I have found that storytelling brings out the best in our clients and engages journalists more naturally. Essentially, applying what I found so effective and compelling about Professor Magder’s communication style to my clients’ interviews helped elevate my results. I found media coverage was higher quality; I was placing more feature articles; and journalists would seek out my clients for comment.
To this day, I’m still disappointed that I had to choose evolving my internship into a full-time role versus working on my honors thesis with Prof. Magder. I think there’s still so much I could have learned from him.
What is your best advice for someone who is getting out of college and wants to get a job in the PR industry?
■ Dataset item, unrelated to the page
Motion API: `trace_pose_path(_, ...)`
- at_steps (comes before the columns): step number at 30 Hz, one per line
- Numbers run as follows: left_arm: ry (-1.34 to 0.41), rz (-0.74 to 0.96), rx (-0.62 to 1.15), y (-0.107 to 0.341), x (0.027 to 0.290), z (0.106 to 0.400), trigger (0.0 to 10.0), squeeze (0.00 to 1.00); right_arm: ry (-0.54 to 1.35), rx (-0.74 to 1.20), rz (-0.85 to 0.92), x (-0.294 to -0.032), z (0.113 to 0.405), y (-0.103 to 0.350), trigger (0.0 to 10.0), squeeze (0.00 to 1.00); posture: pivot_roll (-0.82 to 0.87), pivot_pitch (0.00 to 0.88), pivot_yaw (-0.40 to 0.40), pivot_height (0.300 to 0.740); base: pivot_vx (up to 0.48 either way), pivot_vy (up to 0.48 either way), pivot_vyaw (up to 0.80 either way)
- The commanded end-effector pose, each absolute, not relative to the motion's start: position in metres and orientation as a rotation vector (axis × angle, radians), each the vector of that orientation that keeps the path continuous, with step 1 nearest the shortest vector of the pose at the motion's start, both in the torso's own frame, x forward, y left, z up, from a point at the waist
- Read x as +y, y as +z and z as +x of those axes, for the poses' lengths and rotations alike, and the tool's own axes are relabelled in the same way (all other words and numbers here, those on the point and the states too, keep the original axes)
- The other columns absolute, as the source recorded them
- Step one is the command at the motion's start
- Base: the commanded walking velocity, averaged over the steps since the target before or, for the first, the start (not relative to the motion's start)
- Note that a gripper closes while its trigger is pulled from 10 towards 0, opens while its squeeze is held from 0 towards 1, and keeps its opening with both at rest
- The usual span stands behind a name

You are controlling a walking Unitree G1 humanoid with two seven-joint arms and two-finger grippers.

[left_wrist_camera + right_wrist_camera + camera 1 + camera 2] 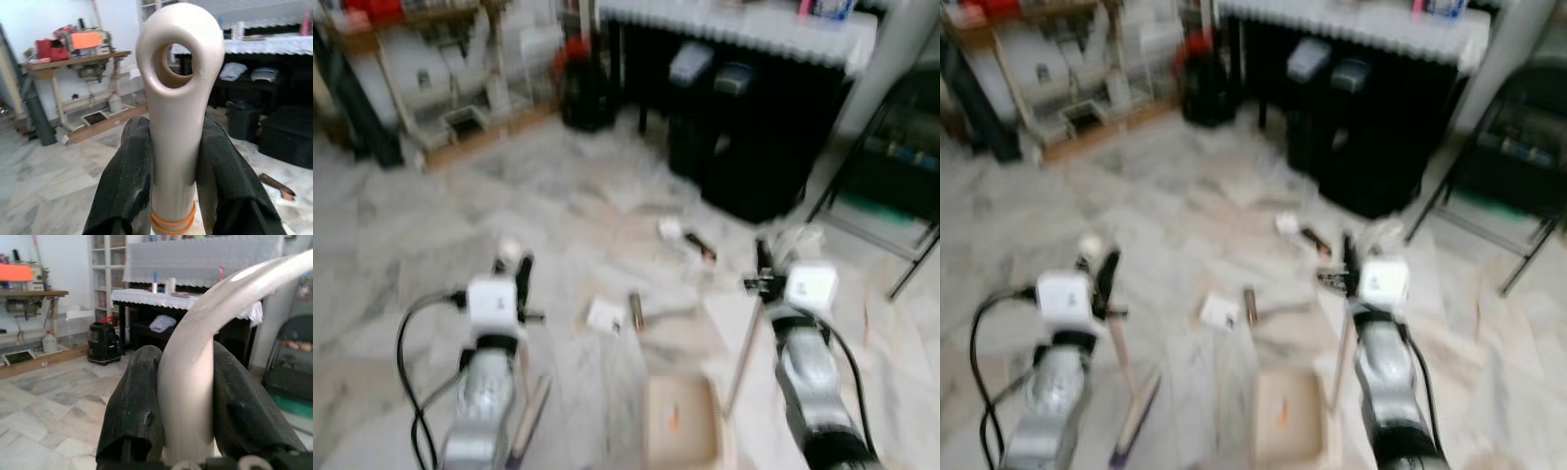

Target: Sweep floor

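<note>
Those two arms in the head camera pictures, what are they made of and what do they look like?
Both arms are silver metal tubes with a white boxy block near the end. The left gripper and right gripper each have two long black fingers, thick and slightly textured up close. Black cables loop beside each arm.

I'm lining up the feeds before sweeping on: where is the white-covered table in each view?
Left eye: white-covered table along the top edge, right of centre.
Right eye: top edge, right of centre.
Left wrist: in the background, beyond the broom handle.
Right wrist: in the background, beyond the dustpan handle.
Shared landmark: the wooden sewing table.
</note>
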State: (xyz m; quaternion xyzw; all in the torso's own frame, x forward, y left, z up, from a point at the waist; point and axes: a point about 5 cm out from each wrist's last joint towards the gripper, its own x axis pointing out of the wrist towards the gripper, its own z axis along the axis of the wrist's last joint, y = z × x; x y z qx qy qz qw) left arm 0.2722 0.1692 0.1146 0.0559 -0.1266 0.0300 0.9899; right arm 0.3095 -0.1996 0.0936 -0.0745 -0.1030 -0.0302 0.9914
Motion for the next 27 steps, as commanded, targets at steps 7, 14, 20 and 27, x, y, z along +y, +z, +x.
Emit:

The talent drought in PR is getting really serious with a massive shortage of mid-level professionals. My advice to new graduates is to use this to your advantage. Thousands of your peers are looking to snag a coveted spot in a PR graduate training program or an entry level position in a boutique agency. Position yourself as a candidate that can be fast-tracked. Show your potential employer through your cover letter that you understand how agencies work and that you have the skills to be a valuable team member, right from the start.
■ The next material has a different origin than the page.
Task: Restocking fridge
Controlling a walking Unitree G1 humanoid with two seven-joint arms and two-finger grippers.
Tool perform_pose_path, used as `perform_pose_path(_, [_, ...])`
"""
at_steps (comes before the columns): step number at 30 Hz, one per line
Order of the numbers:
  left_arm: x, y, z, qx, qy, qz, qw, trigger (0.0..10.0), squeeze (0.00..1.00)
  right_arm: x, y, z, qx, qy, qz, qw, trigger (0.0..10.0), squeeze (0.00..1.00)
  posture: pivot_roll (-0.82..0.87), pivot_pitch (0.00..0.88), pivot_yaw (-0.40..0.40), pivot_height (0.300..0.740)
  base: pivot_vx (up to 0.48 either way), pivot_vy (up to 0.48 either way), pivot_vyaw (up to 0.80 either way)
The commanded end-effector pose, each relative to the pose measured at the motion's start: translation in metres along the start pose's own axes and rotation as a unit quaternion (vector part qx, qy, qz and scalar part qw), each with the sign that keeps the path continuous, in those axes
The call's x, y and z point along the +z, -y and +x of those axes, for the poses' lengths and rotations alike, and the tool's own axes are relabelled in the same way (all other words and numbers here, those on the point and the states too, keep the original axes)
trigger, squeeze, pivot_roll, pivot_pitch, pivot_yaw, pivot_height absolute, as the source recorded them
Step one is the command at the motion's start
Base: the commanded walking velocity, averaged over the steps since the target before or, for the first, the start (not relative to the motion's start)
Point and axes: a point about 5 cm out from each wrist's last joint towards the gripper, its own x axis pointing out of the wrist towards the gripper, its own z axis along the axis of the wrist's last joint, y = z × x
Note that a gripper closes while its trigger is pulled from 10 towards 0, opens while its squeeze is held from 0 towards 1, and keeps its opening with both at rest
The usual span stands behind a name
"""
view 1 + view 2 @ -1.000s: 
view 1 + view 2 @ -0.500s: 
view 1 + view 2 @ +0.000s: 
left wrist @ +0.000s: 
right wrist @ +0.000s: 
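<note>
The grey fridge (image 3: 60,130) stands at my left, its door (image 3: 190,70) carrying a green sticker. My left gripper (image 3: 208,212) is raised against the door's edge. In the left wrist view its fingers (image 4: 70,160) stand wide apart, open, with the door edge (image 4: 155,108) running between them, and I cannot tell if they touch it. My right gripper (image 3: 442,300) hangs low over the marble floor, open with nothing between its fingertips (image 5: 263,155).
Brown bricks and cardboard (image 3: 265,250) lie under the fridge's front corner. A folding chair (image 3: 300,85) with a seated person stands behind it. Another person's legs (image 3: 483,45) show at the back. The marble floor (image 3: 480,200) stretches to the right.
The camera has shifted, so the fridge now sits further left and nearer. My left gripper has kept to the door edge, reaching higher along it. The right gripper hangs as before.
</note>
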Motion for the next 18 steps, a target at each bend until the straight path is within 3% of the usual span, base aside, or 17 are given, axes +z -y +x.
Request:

I can’t emphasize enough how important the cover letter is and that this is not a place to generically toot your own horn or explain why this job would be so great for you. You must explain what’s in it for them. Position your accomplishments to demonstrate how your strengths will specifically help the agency you’re applying to, produce high-quality client work, and grow their business. And don’t forget to demonstrate knowledge in the sector the agency specializes in! Look up the agency’s current clients or what they’ve won awards for and connect your knowledge in that subject area with their client base to demonstrate why you’re the right candidate for them.
I know, this all sounds very time-consuming, but if your approach is targeted and strategic, it will actually save you time and a lot of stress. I wrote one cover letter my entire career and it landed me my first internship. After that, I was recruited for every other role I held until I founded my own company fifteen years later.
To get our book published, Kristin and I wrote one pitch to one editor. In the world of book publishing this is pretty much unheard of and underlines how important it is to go the extra mile.
And, lastly, never have a typo. Proofread your cover letter and resume aloud. Even one mistake communicates to a future employer that you’re not detail-oriented or thorough.